> **Data excerpts**:
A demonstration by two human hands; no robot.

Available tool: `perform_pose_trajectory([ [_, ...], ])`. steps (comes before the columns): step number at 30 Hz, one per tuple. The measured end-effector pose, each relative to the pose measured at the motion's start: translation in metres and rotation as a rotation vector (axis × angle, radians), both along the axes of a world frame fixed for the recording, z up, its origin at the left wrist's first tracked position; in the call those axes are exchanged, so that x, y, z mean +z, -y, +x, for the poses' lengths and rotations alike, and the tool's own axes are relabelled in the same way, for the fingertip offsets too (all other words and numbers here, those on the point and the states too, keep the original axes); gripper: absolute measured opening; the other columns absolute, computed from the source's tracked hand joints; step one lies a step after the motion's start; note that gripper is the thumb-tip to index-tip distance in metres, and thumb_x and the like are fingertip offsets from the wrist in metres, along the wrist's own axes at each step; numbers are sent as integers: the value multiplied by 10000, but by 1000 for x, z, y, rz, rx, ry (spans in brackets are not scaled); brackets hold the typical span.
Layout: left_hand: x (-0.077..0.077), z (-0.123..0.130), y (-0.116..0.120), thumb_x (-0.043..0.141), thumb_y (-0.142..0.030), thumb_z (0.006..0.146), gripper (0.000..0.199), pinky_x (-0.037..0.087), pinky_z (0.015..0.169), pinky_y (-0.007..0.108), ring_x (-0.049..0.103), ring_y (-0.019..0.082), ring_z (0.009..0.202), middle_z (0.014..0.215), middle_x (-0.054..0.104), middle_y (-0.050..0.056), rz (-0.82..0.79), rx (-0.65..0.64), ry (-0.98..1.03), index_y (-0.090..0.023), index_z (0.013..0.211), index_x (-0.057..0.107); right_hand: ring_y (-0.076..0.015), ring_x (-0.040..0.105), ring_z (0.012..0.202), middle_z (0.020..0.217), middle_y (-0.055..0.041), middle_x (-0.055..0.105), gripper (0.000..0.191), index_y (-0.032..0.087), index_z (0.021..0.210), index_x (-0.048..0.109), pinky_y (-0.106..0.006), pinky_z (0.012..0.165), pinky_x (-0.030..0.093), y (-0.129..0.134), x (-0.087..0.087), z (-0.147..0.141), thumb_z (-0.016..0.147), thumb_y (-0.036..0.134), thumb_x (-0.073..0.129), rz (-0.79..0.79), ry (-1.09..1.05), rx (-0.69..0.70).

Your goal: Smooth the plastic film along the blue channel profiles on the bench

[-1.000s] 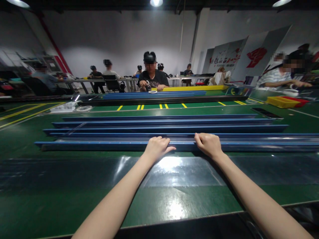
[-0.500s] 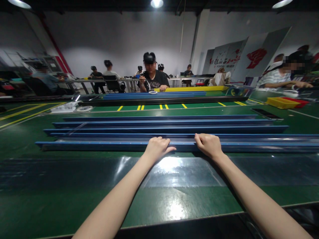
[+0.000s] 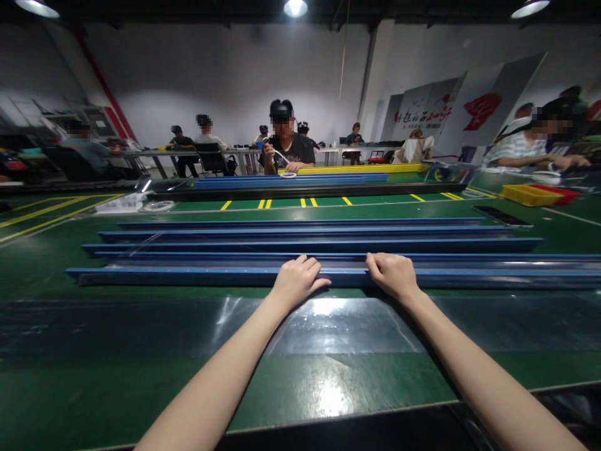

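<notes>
A long blue channel (image 3: 188, 274) with raised edges lies across the table, a clear strip showing in its trough. My left hand (image 3: 297, 279) rests over the channel at the middle, fingers bent across it and thumb stretched along the near edge. To its right, my right hand (image 3: 392, 272) is closed in a fist on the same channel. The undersides of both hands are hidden, so the fingertips do not show. A short stretch of channel lies bare between the hands. Nearer to me, a clear plastic sheet (image 3: 141, 326) lies flat under my forearms.
More blue channels (image 3: 319, 244) lie parallel just beyond. A dark phone (image 3: 502, 215) and a yellow tray (image 3: 530, 195) are at the right. Across the green table (image 3: 117, 401), a person (image 3: 300, 150) handles a white cord near a yellow bar (image 3: 366, 168).
My left hand's fingers have shifted slightly; my right hand stays in place. The person opposite has moved a hand left along the yellow bar.
</notes>
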State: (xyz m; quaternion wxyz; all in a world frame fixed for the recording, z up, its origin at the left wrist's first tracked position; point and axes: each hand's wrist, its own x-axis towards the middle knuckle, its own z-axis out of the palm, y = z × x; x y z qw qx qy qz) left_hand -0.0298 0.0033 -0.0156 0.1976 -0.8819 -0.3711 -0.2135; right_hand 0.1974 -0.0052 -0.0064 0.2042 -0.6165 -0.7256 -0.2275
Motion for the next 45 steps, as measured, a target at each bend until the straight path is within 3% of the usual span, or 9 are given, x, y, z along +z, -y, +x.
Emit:
perform_pose_trajectory([
  [22, 1, 0, 2, 450, -519, 766, 365, 350, 572, 249, 499, 157, 724, 755, 541, 29, 74, 14, 8, -158, 741, 491, -86, 461, 405, 476, -48, 593, 469, 148, 437, 562, -229, 434, 159, -3, -4, 0, 804, 298, 311, 148, -4, 32],
  [45, 4, -1, 2, 393, -535, 792, 391, 346, 560, 245, 496, 155, 709, 750, 530, 37, 45, 21, 32, -164, 715, 487, -98, 486, 437, 518, -57, 609, 474, 148, 478, 594, -241, 448, 174, -1, -1, -2, 810, 311, 297, 71, -10, 9],
])
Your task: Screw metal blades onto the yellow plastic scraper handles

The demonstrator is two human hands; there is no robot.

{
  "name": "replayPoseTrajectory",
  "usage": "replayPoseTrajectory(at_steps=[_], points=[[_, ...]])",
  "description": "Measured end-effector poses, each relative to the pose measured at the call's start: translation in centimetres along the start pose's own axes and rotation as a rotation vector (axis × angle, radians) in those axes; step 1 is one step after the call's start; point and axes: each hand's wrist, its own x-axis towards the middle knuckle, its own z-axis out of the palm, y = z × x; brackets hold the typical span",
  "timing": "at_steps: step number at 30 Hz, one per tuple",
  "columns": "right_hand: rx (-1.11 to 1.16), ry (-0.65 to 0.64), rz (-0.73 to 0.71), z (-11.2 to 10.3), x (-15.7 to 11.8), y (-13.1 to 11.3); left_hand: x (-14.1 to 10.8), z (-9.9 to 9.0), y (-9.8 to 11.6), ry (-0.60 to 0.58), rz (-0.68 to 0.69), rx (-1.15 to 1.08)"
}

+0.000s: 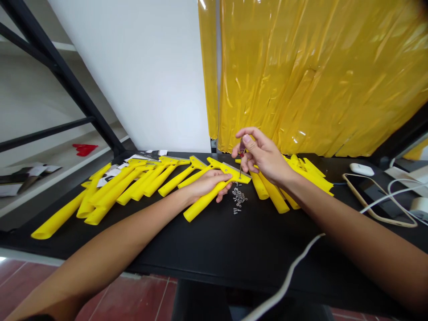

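My left hand [209, 183] is closed around a yellow scraper [202, 206] with a wide head and a metal blade edge, its hollow handle end pointing toward me. In my right hand [264, 156] is a small screwdriver [241, 154], held upright between the fingers. Its tip meets the right part of the scraper's head, at or near a screw. Just below the head, a small pile of screws [239, 197] lies on the black table [200, 249]. Several more yellow scrapers [147, 180] lie in a row to the left of my left hand.
More yellow handles and parts [307, 174] lie right of the screws, partly behind my right hand. Farther right are a phone [377, 198], a white earbud case [361, 169] and white cables. A white cable [284, 285] crosses the front edge. A yellow plastic curtain [301, 80] hangs behind.
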Motion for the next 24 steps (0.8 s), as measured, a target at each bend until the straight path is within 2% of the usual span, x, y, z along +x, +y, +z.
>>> replayPoseTrajectory(at_steps=[4, 8, 14, 20, 24], points=[[-0.064, 0.085, -0.05, 0.4, -0.1, 0.5, 0.1, 0.1, 0.0, 0.05, 0.005, -0.019], [-0.198, 0.126, -0.14, -0.3, 0.1, 0.3, -0.1, 0.5, 0.3, 0.069, -0.005, -0.006], [-0.175, 0.091, -0.099, -1.0, 0.2, -0.1, -0.2, 0.7, 0.3, 0.065, -0.002, 0.026], [-0.221, 0.058, -0.135, -1.1, 0.0, -1.0, 0.0, 0.6, 0.3, 0.074, -0.015, -0.008], [-0.235, 0.017, -0.052, -2.0, -0.1, -2.5, -0.1, 0.8, 0.5, 0.078, -0.027, -0.012]])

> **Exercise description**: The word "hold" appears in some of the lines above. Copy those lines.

> **Result of this exercise**:
Available tool: `perform_pose_trajectory([ [_, ...], ])`. steps (comes before the columns): step number at 30 Hz, one per tuple. The measured end-effector pose, each relative to the pose measured at the motion's start: translation in metres and rotation as a rotation vector (axis × angle, radians), both along the axes of a world frame fixed for the recording, z up, its origin at the left wrist's first tracked position; in the call those axes are exchanged, so that x, y, z mean +z, -y, +x, for the poses' lengths and rotations alike, and the tool's own axes are relabelled in the same way, for the fingertip offsets too (all other words and numbers here, those on the point and the states too, keep the original axes); gripper: absolute measured opening; the other columns absolute, computed from the source's tracked hand joints; step one lies a step after the motion's start; note that gripper is the thumb-tip to index-tip distance in metres, and thumb_x and the like are fingertip offsets from the wrist in metres, along the wrist's own axes at each step; numbers are sent as integers: the value multiplied by 10000, but by 1000 for x, z, y, rz, rx, ry (spans in brackets are not scaled); brackets hold the typical span.
  "description": "Measured end-effector poses, each relative to the pose measured at the call's start: translation in centimetres along the start pose's own axes and rotation as a rotation vector (axis × angle, radians) in those axes; step 1 is one step after the call's start; point and axes: each hand's wrist, its own x-axis towards the middle knuckle, its own z-axis out of the palm, y = z × x; brackets hold the typical span",

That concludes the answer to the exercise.